RECORDS SUPPLIED:
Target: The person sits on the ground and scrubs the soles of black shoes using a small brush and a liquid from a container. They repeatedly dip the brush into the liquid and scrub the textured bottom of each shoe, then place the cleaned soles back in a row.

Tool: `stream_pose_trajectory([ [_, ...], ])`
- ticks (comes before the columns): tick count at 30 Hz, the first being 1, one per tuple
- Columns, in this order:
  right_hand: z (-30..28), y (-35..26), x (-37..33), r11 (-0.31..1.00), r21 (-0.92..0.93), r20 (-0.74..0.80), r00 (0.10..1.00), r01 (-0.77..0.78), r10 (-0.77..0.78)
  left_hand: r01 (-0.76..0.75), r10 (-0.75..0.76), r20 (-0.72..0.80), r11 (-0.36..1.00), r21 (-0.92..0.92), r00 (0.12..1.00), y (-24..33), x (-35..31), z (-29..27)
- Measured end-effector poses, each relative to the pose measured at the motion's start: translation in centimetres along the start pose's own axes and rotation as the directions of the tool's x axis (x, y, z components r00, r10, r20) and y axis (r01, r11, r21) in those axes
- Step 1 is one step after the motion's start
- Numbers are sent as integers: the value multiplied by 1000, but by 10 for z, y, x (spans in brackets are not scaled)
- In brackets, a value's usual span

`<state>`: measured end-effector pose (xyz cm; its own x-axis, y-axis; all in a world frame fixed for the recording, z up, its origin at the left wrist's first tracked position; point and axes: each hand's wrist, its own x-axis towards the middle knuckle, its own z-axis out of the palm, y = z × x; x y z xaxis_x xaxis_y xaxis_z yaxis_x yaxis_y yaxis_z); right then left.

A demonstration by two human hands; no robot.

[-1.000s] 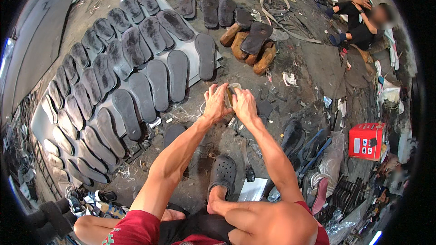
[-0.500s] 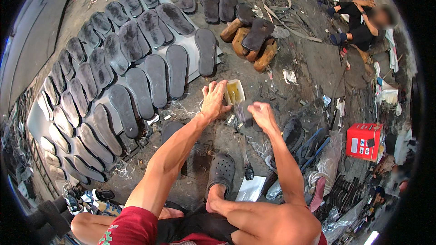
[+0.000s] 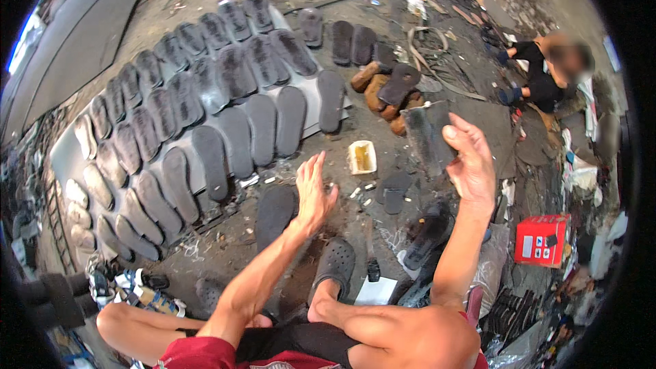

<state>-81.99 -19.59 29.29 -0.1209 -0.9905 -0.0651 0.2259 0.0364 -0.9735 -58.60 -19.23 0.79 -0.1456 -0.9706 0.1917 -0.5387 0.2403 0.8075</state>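
My left hand (image 3: 314, 195) is open, fingers stretched out, above the ground beside a dark shoe sole (image 3: 275, 213). Up and to its right stands a small white tub (image 3: 362, 158) with yellowish stuff inside; no hand touches it. My right hand (image 3: 471, 164) is raised on the right, thumb and fingers bent toward each other at the edge of a dark, flat, roughly rectangular piece (image 3: 425, 138). That piece is blurred, so its exact kind is unclear. Two small dark scraps (image 3: 394, 190) lie below the tub.
Rows of dark insole-shaped soles (image 3: 236, 140) cover a pale sheet at the left. Brown shoe lasts (image 3: 376, 92) are heaped beyond the tub. A black-handled knife (image 3: 373, 268) and white paper (image 3: 375, 292) lie near my clog. A red box (image 3: 542, 240) and a seated person (image 3: 543, 72) are at the right.
My right hand has risen away from the tub to the right with the dark piece. My left hand has left the tub's side and drawn back toward me. The view has shifted slightly.
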Motion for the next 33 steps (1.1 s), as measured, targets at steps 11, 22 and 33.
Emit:
stream_pose_trajectory([
  [11,107,218,-58,886,-375,119,933,-274,339,650,-636,-150,712,266,757,11,-211,-107],
  [22,133,327,-61,460,-861,102,961,214,-257,549,-513,-251,829,101,821,-19,-225,-95],
  [33,171,290,-37,236,-480,873,486,845,34,577,-542,-274,814,64,795,-15,-219,-97],
])
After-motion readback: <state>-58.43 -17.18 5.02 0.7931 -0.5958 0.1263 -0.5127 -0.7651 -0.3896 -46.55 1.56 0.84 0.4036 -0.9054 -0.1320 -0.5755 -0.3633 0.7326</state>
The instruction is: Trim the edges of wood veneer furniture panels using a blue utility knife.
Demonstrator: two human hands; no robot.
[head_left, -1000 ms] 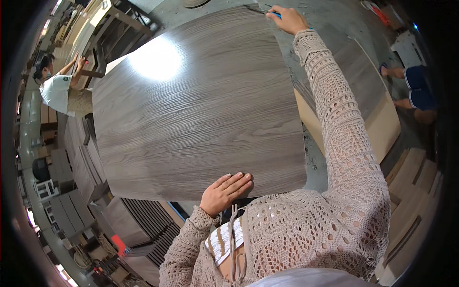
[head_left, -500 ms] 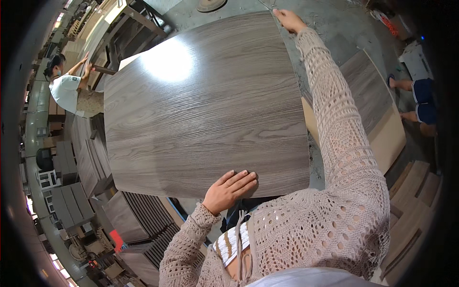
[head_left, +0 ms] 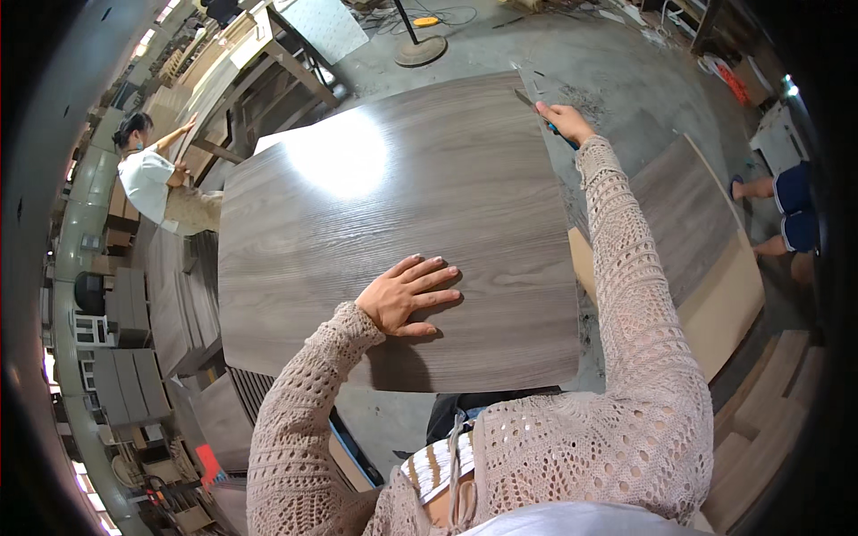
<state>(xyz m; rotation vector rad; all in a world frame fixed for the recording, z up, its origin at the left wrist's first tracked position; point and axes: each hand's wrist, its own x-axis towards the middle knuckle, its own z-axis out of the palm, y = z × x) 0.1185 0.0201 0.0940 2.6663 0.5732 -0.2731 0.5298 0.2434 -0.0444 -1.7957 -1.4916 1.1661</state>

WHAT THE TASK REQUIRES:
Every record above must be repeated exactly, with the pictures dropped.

RESPONSE TO THE EXERCISE:
Target: The person sits on the ground and scrubs the soles of black shoes using a small brush and a liquid from a container. They repeatedly dip the brush into the liquid and scrub the textured bottom of each shoe, then place the cleaned soles back in a row.

Tool: `stream_pose_trajectory([ [_, ...], ])`
- ticks (comes before the columns): tick count at 30 Hz, the first being 1, one per tuple
- Columns, in this order:
  right_hand: z (-30..28), y (-35..26), x (-37..33), r11 (-0.31..1.00), r21 (-0.92..0.93), r20 (-0.74..0.80), r00 (0.10..1.00), r01 (-0.77..0.78), r10 (-0.77..0.78)
  left_hand: r01 (-0.76..0.75), r10 (-0.75..0.76), r20 (-0.72..0.80), r11 (-0.36..1.00), r21 (-0.92..0.92), r00 (0.12..1.00), y (-24..33), x (-35..31), z (-29..27)
- Measured end-effector poses, each relative to the pose measured at the motion's start: translation in centimetres along the start pose's own axes and rotation as the directions of the tool's x axis (x, y, z components r00, r10, r20) and y axis (r01, r11, r21) in those axes
- Step 1 is one step after the motion's start
- Numbers are sent as integers: the value multiplied by 1000, but by 10 for z, y, x (spans in brackets are not scaled)
- In brackets, a value's usual span

`<state>`: measured end-effector pose (xyz cm; its own x-axis, y-axis; all in a world frame fixed for the recording, z up, its origin at the left wrist's first tracked position; point and axes: each hand's wrist, its own x-axis towards the middle knuckle, its own z-axis out of the palm, y = z × x; x y z xaxis_x xaxis_y xaxis_z yaxis_x yaxis_y yaxis_z); right then left.

A demonstration by two human hands; no robot.

[-1.000s] 
[-0.500s] 
[+0.000s] 

<state>-81.99 -19.59 29.29 -0.1209 -0.9905 -0.0651 0.2259 0.0364 -0.9735 -58.60 -19.23 0.79 -0.1456 -0.9706 0.1917 -0.5387 0.2403 0.8075</state>
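My left hand (image 3: 314, 195) is open, fingers stretched out, above the ground beside a dark shoe sole (image 3: 275, 213). Up and to its right stands a small white tub (image 3: 362, 158) with yellowish stuff inside; no hand touches it. My right hand (image 3: 471, 164) is raised on the right, thumb and fingers bent toward each other at the edge of a dark, flat, roughly rectangular piece (image 3: 425, 138). That piece is blurred, so its exact kind is unclear. Two small dark scraps (image 3: 394, 190) lie below the tub.
Rows of dark insole-shaped soles (image 3: 236, 140) cover a pale sheet at the left. Brown shoe lasts (image 3: 376, 92) are heaped beyond the tub. A black-handled knife (image 3: 373, 268) and white paper (image 3: 375, 292) lie near my clog. A red box (image 3: 542, 240) and a seated person (image 3: 543, 72) are at the right.
My right hand has risen away from the tub to the right with the dark piece. My left hand has left the tub's side and drawn back toward me. The view has shifted slightly.
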Motion for the next 33 steps (1.1 s), as measured, targets at steps 11, 22 and 33.
Emit:
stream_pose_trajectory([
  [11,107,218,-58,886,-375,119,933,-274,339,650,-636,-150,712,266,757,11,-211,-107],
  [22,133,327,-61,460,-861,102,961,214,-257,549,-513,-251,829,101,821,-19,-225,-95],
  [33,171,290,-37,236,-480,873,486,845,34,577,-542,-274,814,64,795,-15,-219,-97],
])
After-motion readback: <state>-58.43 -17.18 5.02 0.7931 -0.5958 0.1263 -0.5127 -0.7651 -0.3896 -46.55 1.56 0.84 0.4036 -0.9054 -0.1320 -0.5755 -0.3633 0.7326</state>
The instruction is: Trim the edges of wood veneer furniture panels using a blue utility knife.
Demonstrator: two human hands; no robot.
[head_left, -1000 ms] 
[head_left, -500 ms] 
[head_left, +0 ms] 
<state>(xyz m; rotation vector rad; all in a world frame fixed for the recording, z up, its origin at the left wrist's first tracked position; point and axes: each hand's wrist, its own x-axis towards the middle knuckle, its own z-axis out of the palm, y = z × x) 0.1185 0.0201 0.0940 2.6663 0.5732 -0.2731 0.5298 0.2434 -0.0444 -1.7957 -1.4916 1.1661</state>

The work for this exercise is now done.